Here’s a question for you. Which continent is better prepared to cope with cyber-security issues, the United States, Europe or Africa? Well, Microsoft believes that Western Europe is best equipped to deal with the problems, closely followed by the United States. Unfortunately the developing world lags far behind, and that could have security implications for all of us.
According to Microsoft’s new Security Intelligence Report the global impact of policies concerning cyber-security can affect how different countries are able to cope with cyber-attacks worldwide, and future security policies will have to take issues like demographic predictions into account. The report, entitled “Measuring the Impact of Policy on Global Cyber-security” focuses on how changing global demographics and the rising numbers of online users are an important factor in creating and enforcing protective security policies. According to the report’s authors, Paul Nicholas, senior director Security at Microsoft Trustworthy Computing, Aaron Kleiner and Kevin Sullivan of George Washington University’s Homeland Security Policy Institute, current projections indicate that internet users will double by 2020 to four billion worldwide, with the greatest percentage of online users expected to come from China, India and Africa.
Based on data from the report, the researchers found that countries with the lowest malware infection rates were significantly more likely to be included within treaties like the Council of Europe Cybercrime, a common protocol to deal with cyber-criminals, or voluntary Codes of Conduct like the London Action Plan, which is an international cyber-security enforcement network. Although the report argues that involvement in these kinds of schemes obviously is no guarantee of automatic national protection against cyber-attack, it notes that inclusion within such treaties does reduce the risk of malware infection rates, because signatories to these treaties are more prepared and better informed about the latest threats.

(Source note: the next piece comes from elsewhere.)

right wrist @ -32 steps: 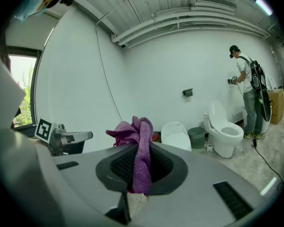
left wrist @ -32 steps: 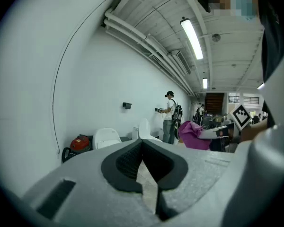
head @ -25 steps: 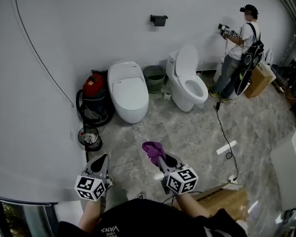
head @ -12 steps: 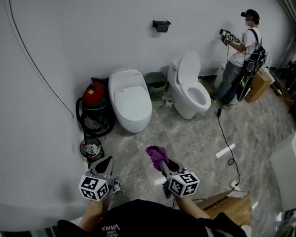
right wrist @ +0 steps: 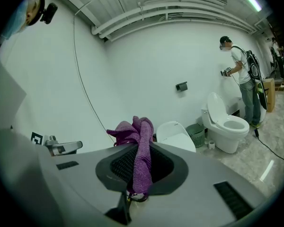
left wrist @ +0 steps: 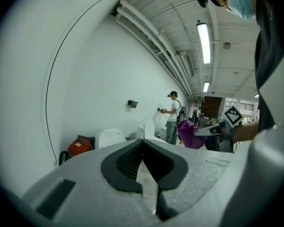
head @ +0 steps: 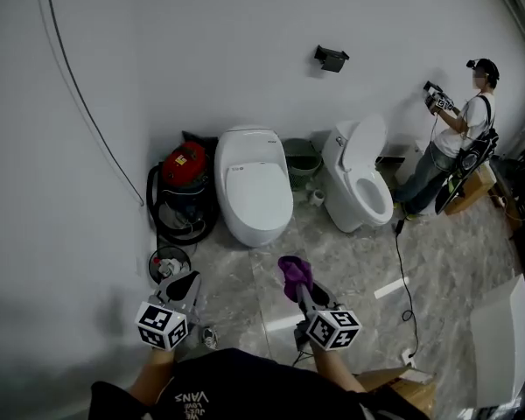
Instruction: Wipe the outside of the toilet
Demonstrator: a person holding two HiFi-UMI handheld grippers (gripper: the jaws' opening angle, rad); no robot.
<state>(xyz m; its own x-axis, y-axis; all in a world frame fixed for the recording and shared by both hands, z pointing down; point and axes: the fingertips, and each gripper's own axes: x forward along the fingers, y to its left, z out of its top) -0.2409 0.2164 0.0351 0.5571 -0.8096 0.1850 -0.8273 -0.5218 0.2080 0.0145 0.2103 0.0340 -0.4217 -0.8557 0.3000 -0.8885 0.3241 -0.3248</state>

Statistics demonstrate that 43 percent of the highest-performing countries were located in Western Europe. Unsurprisingly the countries with the lowest cyber risks generally had greater access to PCs per capita than those lowest on the list, as well as higher health expenditure per capita, regime stability, and greater broadband penetration. What isn’t particularly surprising is that the study also found that the countries with the highest levels of cyber risks also had high rates of piracy. According to Microsoft, high piracy rates have been partially fuelled by the increase in PC shipments to emerging markets: the commercial value of such pirated software was worth $63.4 billion in 2011.
The report also says that these at-risk countries often have low literacy rates, low broadband penetration and high crime per capita. Malware infection rates in these countries could potentially be up to three times higher than the best-performing countries. Fewer than ten percent of these countries, based mainly in the Middle East and Africa, have signed codes of conduct or treaties on cybercrime.
Microsoft is urging governments to take a closer look at how current policies will be able to cope as the number of online users rises. The report’s authors hope that by understanding those factors that have a direct impact on potential cyber-security situations, in other words, factors over and above education, socio-economic factors and the evolution of technology, governments will not only be able to predict a country’s cyber-security performance, but also be able to appreciate what works to protect users, and what doesn’t. As the shift in online user demographics continues, Microsoft argues that this will drive necessary policy initiatives. Although the bulk of cyber-security treaties and codes of conduct are currently based in countries including the U.S. and U.K, global-scale initiatives will have to be sensitive to these changes as more people gain online access in emerging markets.